The Bonaparte Basin lies on Australia's northwest continental margin and contains up to 15 000 metres of Phanerozoic marine and fluvial siliciclastics and marine carbonates. The basin is structurally subdivided into several Paleozoic and Mesozoic sub-basins and platform areas which host a number of proven petroleum systems for both oil and gas. This year, one Release Area is being offered within the Malita Graben.
Release Area NT09-1 is located on the northern margin of the Malita Graben, about 220 kilometres northwest of Darwin and 40 kilometres south of the Evans Shoal gas field (figure 2). It is close to the Darwin operations base and the Wickham Point LNG plant that is supplied by the Bayu–Undan gas pipeline. Water depths across the block range from 10 to 170 metres. The Malita Graben contains up to 10 000 metres of post-Paleozoic sediments as a result of high subsidence rates.
Release Area NT09-1 is highly prospective for gas as indicated by commercial accumulations immediately to the north and west of the block. It appears less likely that liquid hydrocarbons are present due to the dominant gas-prone source interval and the high geothermal gradients that have been recorded in the Malita Graben.

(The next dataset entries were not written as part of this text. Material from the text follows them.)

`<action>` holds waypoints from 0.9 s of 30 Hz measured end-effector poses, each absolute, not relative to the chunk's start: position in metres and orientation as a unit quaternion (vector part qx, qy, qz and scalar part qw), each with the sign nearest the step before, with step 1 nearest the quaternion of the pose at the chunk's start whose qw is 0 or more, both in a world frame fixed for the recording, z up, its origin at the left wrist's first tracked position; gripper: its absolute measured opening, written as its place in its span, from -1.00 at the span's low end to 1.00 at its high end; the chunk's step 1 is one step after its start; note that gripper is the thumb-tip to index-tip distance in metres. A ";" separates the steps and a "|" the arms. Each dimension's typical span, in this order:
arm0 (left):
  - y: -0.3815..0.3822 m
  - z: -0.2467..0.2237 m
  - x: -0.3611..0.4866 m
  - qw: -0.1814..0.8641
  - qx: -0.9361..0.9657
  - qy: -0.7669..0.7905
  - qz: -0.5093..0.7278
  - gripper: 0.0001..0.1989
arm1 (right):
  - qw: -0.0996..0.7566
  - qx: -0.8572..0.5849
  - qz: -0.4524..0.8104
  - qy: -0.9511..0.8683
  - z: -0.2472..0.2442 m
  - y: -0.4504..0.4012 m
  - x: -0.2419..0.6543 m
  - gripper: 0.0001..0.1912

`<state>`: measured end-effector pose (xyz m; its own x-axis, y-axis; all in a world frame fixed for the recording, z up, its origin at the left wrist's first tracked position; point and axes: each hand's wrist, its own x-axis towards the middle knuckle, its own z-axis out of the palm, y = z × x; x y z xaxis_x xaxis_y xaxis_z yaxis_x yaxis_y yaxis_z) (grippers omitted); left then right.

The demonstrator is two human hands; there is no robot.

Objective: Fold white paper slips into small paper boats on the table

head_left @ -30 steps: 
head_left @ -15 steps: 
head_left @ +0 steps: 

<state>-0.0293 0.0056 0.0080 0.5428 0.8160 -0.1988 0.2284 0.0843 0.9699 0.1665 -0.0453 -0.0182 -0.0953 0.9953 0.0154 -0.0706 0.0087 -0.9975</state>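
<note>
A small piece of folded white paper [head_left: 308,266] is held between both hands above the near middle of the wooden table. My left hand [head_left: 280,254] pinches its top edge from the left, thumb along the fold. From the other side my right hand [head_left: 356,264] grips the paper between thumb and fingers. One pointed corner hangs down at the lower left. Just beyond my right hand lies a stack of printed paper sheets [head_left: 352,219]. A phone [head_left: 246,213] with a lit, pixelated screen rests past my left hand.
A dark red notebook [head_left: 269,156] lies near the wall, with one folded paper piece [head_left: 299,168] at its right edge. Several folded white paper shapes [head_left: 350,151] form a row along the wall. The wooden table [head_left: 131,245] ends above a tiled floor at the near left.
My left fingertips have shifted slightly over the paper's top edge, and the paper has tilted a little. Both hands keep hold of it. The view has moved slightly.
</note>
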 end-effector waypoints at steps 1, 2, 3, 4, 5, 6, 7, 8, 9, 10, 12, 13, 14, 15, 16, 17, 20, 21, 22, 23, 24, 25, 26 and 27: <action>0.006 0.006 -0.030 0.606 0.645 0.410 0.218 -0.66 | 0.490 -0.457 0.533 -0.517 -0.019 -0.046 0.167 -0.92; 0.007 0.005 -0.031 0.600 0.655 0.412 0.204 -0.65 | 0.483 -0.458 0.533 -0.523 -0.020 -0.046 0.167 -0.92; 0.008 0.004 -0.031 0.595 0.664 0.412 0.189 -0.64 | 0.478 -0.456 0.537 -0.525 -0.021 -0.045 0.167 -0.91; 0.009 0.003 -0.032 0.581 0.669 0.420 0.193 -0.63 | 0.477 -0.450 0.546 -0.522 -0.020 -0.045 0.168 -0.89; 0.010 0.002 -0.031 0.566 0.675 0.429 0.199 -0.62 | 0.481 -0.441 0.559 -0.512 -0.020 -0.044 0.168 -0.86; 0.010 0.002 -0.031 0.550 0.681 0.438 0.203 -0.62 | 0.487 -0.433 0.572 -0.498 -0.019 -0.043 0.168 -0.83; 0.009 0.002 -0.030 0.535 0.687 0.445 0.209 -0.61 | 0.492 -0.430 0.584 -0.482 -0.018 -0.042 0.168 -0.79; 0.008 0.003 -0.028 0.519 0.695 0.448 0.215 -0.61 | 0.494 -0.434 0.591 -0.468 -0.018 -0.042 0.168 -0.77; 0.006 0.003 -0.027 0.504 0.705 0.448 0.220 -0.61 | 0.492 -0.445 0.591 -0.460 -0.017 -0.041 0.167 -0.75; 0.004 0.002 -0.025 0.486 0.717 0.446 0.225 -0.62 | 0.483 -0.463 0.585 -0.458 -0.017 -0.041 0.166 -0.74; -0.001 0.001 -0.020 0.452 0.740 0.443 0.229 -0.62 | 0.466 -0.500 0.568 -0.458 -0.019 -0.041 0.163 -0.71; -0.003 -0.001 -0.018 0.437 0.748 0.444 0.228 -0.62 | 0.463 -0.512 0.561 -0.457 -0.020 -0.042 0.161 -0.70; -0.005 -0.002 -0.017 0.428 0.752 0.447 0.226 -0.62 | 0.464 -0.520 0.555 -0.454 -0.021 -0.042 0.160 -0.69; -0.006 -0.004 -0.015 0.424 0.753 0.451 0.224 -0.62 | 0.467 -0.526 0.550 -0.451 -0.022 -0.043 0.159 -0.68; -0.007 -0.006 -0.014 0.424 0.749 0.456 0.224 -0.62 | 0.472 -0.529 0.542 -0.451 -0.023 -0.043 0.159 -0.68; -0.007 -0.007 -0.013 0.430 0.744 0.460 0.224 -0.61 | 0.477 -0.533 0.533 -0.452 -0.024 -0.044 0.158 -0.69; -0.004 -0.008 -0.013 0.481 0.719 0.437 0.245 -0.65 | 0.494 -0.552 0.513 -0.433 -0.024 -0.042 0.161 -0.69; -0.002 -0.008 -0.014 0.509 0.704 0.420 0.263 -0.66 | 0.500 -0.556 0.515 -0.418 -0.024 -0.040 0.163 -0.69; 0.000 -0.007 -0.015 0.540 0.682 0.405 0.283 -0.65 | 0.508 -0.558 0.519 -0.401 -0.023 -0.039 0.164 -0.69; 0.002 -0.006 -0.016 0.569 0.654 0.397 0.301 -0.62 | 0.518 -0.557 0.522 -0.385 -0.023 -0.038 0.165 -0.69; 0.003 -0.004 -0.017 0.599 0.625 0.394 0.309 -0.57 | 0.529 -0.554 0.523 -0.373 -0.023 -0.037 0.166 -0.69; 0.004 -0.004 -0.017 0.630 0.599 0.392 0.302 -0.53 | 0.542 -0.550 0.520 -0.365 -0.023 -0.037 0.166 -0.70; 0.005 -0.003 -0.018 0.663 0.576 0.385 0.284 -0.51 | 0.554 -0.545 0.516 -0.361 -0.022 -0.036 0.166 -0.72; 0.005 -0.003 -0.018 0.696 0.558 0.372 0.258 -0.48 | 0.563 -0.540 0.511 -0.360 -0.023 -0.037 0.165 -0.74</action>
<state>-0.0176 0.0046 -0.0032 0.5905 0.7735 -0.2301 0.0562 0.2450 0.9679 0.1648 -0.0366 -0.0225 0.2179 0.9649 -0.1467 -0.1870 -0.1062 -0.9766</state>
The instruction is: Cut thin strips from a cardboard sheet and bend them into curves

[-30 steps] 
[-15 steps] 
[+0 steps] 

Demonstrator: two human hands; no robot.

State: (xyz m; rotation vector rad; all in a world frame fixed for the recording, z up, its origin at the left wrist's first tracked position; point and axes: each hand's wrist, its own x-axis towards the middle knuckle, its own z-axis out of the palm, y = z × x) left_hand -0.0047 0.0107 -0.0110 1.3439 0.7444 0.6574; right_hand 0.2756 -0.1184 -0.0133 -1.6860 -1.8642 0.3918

The 2009 Special Offshore Acreage Release comprises two areas that are being offered to focus industry's attention on the former Turtle and Barnett Retention Leases which have oil accumulations. This Special Release complements the remainder of the 2009 release by making available areas with a full range of water depths and prospectivity, from rank frontier to mature basins with known discoveries.
Release Areas NT09-Special and W09-Special are located in the Joseph Bonaparte Gulf, about 400 kilometres southwest of Darwin. The Release Areas are about 35 kilometres southeast of the Blacktip gas accumulation (figure 2). Following development drilling, gas will be piped to Darwin via the onshore gas plant near Wadeye and the Bonaparte trans-territory pipeline. This pipeline connects to the existing pipeline transporting gas from the Amadeus Basin to Darwin.
The Petrel Sub-basin in the southern Bonaparte Basin is an asymmetric, northwest-trending Paleozoic rift that contains a succession of thick Paleozoic and thinner Mesozoic sediments. The late Paleozoic–Mesozoic section exceeds 15 000 metres in thickness in the central and northern Petrel Sub-basin.
A variety of exploration plays exist in the southern Petrel Sub-basin, including structural and stratigraphic plays targeting both sandstone and carbonate reservoirs at numerous stratigraphic levels. The Middle-Late Triassic Fitzroy Movement is responsible for creating large-scale inversion anticlines (commonly associated with salt mobilisation), such as those drilled in the Petrel and Tern gas accumulations. Numerous potential structural and stratigraphic hydrocarbon traps were generated as the result of salt tectonics. Salt movement may have triggered petroleum migration and influenced migration pathways throughout the development of the Petrel Sub-basin.
The Browse Basin is a northeast-trending, Paleozoic to Cenozoic depocentre situated entirely offshore in the Timor Sea region of Australia's North West Shelf. The basin hosts vast commercial, but as yet undeveloped, reserves of gas and condensate, the majority of which are contained in six gas fields: Torosa, Brecknock, Brecknock South (Calliance), Ichthys, Crux and Argus. Five areas (W09-1 to W09-5) are being released in the southern part of the basin. They overlie the Barcoo Sub-basin and adjacent portions of the Leveque Shelf and Scott Plateau (figure 3).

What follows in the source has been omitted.